=== Work required ===
Skip the pictures and copy all the data that follows exactly.

=== Supplied material ===

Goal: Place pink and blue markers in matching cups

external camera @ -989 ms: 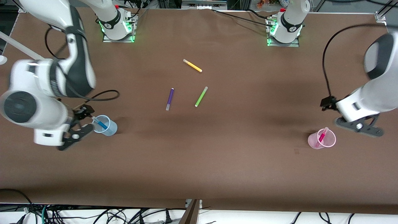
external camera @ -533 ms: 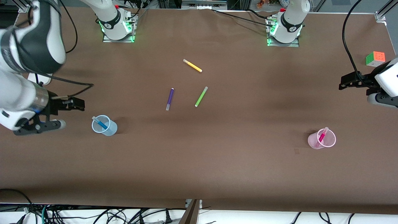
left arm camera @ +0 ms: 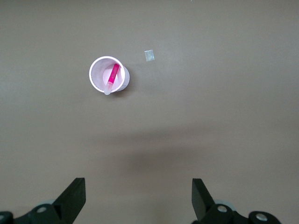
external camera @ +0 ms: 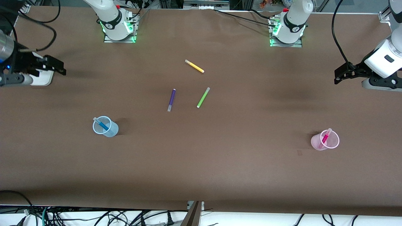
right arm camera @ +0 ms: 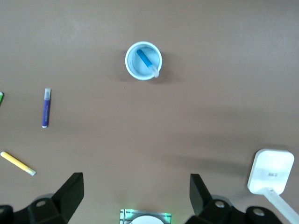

=== Answer section ===
Goal: Place pink and blue markers in matching cups

external camera @ -989 ms: 
external camera @ -533 ms: 
left arm camera @ +0 ms: 
external camera @ +0 ms: 
right arm camera @ +0 ms: 

No more work is needed on this answer.